▸ TASK DESCRIPTION:
What lines of the data hold the string "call"? Pull each one out.

Stored data:
-=-=-=-=-

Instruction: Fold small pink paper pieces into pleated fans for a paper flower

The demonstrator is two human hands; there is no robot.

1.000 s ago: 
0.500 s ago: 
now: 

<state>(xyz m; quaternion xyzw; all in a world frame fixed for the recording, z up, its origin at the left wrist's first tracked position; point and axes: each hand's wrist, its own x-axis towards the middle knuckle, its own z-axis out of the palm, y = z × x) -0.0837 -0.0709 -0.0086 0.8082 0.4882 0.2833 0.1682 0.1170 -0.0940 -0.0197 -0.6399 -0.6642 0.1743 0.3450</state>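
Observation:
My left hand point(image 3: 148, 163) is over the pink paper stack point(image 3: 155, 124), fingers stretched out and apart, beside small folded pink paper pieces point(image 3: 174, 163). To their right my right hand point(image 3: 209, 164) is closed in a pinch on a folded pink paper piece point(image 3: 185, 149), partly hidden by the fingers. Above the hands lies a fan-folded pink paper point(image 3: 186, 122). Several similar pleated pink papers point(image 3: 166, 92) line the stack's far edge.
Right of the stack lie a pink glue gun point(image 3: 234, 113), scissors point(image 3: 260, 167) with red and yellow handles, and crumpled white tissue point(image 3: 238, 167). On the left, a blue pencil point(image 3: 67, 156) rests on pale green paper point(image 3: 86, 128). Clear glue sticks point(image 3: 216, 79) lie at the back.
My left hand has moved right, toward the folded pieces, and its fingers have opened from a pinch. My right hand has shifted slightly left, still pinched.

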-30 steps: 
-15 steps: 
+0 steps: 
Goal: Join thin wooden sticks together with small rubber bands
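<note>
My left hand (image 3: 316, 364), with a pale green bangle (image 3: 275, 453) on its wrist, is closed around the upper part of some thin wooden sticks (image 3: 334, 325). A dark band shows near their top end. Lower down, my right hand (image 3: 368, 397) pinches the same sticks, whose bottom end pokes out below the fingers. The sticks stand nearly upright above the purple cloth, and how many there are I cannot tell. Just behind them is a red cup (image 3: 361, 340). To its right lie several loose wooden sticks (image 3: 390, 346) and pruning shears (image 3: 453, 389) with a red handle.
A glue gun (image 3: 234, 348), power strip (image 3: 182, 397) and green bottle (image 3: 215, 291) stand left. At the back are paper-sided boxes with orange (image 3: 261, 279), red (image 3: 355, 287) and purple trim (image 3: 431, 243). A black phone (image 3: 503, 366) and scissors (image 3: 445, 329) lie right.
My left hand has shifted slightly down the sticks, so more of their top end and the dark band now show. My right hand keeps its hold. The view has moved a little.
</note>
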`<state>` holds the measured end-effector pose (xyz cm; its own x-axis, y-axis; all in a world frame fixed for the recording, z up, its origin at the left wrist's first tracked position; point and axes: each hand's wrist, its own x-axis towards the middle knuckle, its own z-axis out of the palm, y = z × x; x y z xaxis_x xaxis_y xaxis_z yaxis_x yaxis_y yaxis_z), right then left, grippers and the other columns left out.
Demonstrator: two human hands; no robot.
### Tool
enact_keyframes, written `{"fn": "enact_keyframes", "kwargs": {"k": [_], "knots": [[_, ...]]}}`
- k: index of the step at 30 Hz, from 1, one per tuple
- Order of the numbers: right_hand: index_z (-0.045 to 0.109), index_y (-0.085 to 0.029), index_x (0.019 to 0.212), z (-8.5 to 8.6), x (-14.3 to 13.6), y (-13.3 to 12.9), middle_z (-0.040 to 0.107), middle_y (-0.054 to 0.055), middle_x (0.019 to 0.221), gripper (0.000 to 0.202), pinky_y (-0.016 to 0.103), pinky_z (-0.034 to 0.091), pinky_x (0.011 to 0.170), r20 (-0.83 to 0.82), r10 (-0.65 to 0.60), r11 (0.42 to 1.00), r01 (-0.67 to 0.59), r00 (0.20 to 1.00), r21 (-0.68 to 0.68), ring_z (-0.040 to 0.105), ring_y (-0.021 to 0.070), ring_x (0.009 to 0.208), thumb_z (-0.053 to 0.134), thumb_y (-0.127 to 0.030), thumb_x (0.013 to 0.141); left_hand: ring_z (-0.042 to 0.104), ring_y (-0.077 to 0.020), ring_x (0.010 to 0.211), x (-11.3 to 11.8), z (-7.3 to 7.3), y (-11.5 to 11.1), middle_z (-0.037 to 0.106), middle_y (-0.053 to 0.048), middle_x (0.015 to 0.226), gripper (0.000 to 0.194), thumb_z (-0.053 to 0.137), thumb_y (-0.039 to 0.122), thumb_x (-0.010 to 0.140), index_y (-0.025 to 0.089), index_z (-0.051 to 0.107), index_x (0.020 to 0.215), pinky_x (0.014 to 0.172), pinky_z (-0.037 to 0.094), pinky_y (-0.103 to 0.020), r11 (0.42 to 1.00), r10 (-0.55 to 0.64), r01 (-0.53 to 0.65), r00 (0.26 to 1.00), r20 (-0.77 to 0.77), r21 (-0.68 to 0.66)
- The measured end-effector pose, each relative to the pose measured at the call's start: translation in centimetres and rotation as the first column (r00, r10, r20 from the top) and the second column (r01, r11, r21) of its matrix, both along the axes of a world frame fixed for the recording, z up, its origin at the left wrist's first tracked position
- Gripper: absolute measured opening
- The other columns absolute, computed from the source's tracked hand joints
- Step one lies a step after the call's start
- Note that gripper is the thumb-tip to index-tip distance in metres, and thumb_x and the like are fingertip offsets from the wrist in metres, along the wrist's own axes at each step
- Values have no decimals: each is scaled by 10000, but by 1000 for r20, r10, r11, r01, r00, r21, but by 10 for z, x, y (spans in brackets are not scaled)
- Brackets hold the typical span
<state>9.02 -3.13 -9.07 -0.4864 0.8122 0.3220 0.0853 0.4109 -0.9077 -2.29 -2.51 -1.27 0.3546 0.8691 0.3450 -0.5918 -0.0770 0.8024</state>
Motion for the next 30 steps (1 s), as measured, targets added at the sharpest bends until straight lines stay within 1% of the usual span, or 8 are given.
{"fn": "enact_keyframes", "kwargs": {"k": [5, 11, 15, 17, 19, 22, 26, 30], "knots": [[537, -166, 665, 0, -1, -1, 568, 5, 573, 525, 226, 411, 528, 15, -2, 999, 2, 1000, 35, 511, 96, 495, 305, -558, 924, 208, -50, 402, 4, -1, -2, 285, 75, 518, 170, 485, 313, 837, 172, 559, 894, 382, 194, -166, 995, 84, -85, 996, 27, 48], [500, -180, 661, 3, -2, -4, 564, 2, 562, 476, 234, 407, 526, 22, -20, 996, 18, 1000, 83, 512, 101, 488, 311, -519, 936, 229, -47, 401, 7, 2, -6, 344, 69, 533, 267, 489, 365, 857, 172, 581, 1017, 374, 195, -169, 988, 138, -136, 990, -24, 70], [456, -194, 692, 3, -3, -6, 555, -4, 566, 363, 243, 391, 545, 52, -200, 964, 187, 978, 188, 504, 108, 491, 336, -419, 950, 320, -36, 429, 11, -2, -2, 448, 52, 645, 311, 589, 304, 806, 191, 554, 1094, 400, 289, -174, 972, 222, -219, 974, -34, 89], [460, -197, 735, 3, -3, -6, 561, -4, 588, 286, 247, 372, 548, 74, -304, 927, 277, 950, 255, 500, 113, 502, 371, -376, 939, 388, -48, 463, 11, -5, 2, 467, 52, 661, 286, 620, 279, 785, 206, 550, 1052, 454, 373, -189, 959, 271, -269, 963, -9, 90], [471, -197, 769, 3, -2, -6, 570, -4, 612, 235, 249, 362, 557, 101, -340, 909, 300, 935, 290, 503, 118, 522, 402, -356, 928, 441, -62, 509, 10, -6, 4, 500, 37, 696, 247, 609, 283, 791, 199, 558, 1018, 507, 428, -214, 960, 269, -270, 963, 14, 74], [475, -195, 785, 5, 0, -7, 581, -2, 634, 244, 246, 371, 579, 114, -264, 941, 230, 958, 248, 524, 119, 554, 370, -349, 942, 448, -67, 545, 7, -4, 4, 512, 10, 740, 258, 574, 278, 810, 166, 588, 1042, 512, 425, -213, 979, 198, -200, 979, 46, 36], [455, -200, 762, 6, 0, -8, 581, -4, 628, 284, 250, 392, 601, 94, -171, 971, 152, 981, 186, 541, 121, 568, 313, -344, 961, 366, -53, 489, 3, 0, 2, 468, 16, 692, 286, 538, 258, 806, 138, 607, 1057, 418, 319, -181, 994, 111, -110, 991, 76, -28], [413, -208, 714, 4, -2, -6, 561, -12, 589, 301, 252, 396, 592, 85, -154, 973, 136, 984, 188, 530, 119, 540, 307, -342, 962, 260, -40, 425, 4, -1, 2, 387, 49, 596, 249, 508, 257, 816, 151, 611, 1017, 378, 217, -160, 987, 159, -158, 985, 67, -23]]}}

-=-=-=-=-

▸ YOUR RESPONSE:
- The measured end-effector pose, each relative to the pose measured at the call's start: translation in centimetres and rotation as the first column (r00, r10, r20 from the top) and the second column (r01, r11, r21) of its matrix, both along the axes of a world frame fixed for the recording, z up, its origin at the left wrist's first tracked position
- Step one lies a step after the call's start

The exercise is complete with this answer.